Copy out, from the data below, each line in which the word "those" occurs.

### Stored records
┏━━

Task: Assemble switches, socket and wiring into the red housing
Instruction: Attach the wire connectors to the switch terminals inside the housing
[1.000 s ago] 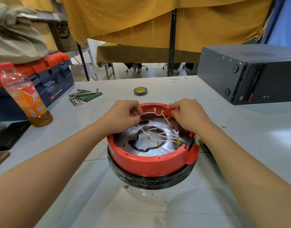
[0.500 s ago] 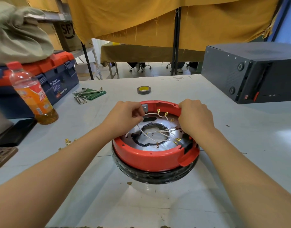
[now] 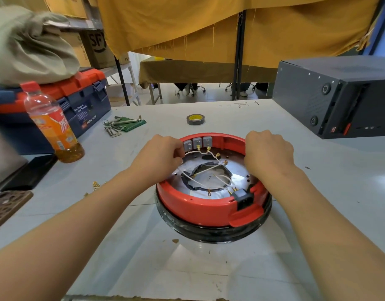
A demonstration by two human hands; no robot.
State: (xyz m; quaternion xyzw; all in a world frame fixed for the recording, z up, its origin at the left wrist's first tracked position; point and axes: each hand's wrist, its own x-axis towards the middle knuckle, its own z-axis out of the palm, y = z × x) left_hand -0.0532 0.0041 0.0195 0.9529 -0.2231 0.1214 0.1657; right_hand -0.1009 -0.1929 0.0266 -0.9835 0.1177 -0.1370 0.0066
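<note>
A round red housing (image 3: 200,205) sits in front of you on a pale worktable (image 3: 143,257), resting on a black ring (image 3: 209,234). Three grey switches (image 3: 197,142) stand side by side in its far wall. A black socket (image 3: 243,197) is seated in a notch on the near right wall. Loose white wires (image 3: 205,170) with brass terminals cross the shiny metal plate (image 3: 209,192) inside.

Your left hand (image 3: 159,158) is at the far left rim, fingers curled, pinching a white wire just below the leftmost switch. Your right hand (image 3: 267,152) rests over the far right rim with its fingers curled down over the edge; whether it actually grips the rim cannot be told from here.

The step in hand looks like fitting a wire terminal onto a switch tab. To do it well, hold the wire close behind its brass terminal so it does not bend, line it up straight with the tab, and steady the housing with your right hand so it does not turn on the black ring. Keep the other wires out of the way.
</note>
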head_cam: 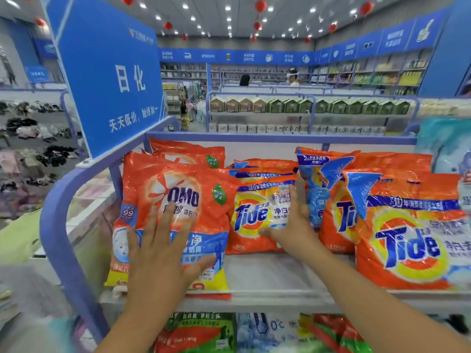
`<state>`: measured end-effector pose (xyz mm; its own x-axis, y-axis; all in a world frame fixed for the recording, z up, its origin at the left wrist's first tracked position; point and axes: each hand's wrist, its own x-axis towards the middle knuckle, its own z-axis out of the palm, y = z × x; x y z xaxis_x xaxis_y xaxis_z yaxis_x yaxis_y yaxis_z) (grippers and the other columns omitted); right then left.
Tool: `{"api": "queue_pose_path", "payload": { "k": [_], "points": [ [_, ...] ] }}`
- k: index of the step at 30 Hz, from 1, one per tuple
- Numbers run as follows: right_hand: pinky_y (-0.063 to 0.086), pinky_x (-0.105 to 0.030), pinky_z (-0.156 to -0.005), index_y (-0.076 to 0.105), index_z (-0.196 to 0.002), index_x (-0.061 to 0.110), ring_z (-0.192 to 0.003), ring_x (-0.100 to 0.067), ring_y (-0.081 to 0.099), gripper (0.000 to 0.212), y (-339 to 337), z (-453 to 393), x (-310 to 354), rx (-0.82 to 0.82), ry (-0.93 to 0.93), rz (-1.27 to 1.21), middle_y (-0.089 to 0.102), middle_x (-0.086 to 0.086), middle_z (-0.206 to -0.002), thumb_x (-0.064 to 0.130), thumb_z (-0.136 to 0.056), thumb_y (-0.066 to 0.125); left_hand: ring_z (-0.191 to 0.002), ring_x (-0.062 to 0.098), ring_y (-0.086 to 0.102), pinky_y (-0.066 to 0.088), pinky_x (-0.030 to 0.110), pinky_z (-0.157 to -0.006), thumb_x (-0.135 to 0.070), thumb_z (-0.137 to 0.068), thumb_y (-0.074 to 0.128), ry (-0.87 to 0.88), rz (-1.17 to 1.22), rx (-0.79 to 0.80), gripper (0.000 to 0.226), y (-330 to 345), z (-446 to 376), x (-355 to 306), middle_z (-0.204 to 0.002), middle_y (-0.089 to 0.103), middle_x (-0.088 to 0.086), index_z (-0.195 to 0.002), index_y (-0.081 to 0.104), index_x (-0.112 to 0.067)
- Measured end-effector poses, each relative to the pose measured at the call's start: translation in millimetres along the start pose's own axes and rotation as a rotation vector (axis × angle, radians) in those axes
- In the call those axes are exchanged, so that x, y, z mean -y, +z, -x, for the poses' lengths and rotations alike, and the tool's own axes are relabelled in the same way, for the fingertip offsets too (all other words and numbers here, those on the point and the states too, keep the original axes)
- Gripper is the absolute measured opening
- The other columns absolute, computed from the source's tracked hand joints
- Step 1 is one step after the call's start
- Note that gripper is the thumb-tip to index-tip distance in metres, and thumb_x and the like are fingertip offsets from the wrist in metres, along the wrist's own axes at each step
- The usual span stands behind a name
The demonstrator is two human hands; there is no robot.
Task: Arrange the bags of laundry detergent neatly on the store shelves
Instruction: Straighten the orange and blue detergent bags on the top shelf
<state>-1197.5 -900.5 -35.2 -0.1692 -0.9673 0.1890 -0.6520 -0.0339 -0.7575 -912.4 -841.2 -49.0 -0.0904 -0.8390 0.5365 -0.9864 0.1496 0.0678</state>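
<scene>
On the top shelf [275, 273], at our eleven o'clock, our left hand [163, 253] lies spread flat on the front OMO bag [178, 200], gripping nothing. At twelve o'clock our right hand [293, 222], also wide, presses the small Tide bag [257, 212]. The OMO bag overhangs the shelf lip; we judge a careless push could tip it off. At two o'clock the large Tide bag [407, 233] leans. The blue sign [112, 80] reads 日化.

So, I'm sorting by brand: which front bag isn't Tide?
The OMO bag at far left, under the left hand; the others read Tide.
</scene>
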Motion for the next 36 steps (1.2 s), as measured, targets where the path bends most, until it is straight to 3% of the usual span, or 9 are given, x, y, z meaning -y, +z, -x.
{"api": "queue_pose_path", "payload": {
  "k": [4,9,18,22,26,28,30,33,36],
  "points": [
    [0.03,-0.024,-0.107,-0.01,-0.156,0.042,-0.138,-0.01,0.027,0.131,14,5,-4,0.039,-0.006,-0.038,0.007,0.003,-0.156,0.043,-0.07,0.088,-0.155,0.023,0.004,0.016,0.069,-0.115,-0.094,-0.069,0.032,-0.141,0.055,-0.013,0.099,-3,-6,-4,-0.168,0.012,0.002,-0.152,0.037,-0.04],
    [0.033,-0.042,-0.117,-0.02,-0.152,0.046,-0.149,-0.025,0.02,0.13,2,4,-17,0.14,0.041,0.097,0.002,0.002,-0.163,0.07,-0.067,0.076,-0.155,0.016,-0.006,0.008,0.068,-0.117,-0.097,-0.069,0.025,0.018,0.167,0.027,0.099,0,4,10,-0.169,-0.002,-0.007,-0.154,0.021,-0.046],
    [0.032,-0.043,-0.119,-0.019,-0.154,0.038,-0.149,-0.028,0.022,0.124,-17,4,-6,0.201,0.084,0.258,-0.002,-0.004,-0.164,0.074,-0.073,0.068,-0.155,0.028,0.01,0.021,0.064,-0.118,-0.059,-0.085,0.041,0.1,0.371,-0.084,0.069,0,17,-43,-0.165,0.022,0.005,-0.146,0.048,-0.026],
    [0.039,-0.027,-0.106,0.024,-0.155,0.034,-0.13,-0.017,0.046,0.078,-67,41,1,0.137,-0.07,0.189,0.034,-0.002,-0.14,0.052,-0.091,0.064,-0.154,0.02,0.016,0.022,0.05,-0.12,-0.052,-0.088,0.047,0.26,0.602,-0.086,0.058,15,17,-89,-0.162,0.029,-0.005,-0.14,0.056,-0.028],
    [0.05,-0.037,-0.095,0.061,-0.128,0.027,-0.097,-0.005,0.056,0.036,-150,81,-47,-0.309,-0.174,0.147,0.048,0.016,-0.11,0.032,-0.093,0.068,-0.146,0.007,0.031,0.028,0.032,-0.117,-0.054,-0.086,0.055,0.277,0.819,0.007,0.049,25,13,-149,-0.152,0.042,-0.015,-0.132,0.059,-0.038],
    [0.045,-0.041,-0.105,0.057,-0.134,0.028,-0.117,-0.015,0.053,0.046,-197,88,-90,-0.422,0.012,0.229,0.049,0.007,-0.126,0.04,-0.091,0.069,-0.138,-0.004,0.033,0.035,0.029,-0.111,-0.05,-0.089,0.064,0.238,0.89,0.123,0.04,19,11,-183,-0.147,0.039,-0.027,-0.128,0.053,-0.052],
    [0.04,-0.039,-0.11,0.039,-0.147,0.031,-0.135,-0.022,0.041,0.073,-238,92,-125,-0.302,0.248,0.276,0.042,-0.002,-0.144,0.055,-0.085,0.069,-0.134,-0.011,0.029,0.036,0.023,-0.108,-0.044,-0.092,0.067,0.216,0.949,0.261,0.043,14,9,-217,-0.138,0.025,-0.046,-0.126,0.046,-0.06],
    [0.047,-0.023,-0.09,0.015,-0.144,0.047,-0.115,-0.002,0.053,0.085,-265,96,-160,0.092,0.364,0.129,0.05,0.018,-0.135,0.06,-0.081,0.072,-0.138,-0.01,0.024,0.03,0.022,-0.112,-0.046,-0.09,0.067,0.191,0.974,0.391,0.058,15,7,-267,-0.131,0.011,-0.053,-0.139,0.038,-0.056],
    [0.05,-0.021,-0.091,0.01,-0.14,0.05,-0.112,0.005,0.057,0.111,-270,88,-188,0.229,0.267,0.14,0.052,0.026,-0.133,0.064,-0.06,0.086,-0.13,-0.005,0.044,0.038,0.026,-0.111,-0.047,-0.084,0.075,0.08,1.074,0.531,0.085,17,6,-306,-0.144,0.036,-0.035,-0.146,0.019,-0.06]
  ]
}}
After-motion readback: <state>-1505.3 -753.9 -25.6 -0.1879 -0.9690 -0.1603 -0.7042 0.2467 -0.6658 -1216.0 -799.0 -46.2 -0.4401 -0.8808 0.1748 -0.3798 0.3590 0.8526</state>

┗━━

### Task output
- Measured end-effector poses, each relative to the pose measured at the call's start: translation in millimetres along the start pose's own axes and rotation as a rotation vector (axis × angle, radians) in those axes
- In the call those axes are exchanged, so that x, y, z mean -y, +z, -x, for the poses' lengths and rotations alike, and the tool's own axes are relabelled in the same way, for the fingertip offsets too (all other words and numbers here, those on the point and the states too, keep the original axes)

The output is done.